Mit dem Seziermesser
In Mumien seziert Mehdi Moradpour in einer achtzigminütigen Szenenfolge mit aller Schärfe die Seelen- und Körperräume seines Personals. Er tut das verstörend und sprachmächtig. Da wird kräftig geschnitten, abgeschabt und präpariert. Von Aussen nach Innen. Am Ende ist es Pep, der sich wünscht, das Spiel würde neu beginnen, ein anderes Spiel.
Der Preis ermöglichte dem Autor einen mehrmonatigen Arbeitsaufenthalt am Theater Konstanz, das trägt hier Früchte. Entstanden ist ein Textkörper, der auf der Bühne funktioniert. Im doppelten Sinn ist das Heimspiel ein Theaterwerk mit viel dramatischem Sog. Ein Thriller. Die poetischen Partien inszeniert Regisseur Andreas Bauer als statische Aufführung von Stimmen und treibt diese damit in die Nähe des Hörspiels. Stark.
Mumifizierungen
Sechs Vitrinen, in denen die Bewohner gefangen sind, zur Schau gestellt wie Präparate und wenige, aber klug eingesetzte Projektionen genügen, um den Mumien auch optisch grosse Intensität zu verleihen. In den Gehäusen werden die Akteure aus dem Raum des Geschehens herausgenommen, in diesen zurückgeführt und zu immer neuen Konstellationen zusammengeführt. Die fatale Verknotung der individuellen Geschichten der Akteure sinnbildlich nachvollziehbar. Viv, Dud, Ada, Pep und Otto dürfen ihre Kerker verlassen; dann geistert der abwesende Mamal in ihren Köpfen und Körpern. Alle sind sie Opfer und Täter, mächtig und ohnmächtig und endlich wieder Mumien.
Heimspiel oder Festspiele
Nach mehreren Aufführungen in Konstanz kam das Stück jetzt auch noch ans koproduzierende Theater St.Gallen. Mit grossem Engagement spielten die sechs Mitglieder des Konstanzer Ensembles vor leeren Rängen. Kein Publikum, und von den St. Galler Theaterrepräsentanten war niemand anwesend. Eine Seite zu Mumien war zuvor im Terzett publiziert. In die Hand bekam man eine Karte mit einer kurzen Inhaltsangabe des Stücks. Es wurde zum Gastspiel, das lieblos ans Ende der Theatersaison angeklebt erschien.

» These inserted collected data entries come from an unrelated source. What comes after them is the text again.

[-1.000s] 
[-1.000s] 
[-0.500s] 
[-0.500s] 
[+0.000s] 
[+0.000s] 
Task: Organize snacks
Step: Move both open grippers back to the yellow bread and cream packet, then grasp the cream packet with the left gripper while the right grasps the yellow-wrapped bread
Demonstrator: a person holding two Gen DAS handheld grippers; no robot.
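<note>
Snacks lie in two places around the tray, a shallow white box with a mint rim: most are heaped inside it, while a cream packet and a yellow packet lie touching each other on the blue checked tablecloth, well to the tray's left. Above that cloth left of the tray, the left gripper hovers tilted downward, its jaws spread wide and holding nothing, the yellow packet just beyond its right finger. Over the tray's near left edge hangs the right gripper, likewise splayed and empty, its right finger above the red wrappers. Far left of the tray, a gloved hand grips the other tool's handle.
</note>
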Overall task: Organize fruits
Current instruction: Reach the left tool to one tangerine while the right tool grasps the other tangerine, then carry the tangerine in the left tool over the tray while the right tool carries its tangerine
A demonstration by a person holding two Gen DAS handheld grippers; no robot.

Über Gründe darf man spekulieren. Zum einen führt das Theater unter dem neuen Schauspieldirektor Jonas Knecht die Autorentage nicht weiter und setzt dafür auf die Teilnahme am Förderprojekt «Dramenprozessor». Zum anderen dreht sich beim Theater St. Gallen im Frühsommer alles um die Festspiele, wo zum elften Mal mit gigantischen Geldern und Aufwand wenig Nachhaltiges produziert wird. Festspiele, mit denen sich Macher und Sponsoren vor allem selbst feiern.
Denn gerne hätte man etwas mehr über den 1979 geborenen, iranischstämmigen Mehdi Moradpour erfahren. Über seine Theatererfahrungen in Kuba, beispielsweise. Wer weiss, vielleicht kommt in der Zukunft einmal ein neues Stück des Autors auf die Bühne des Grossen Hauses.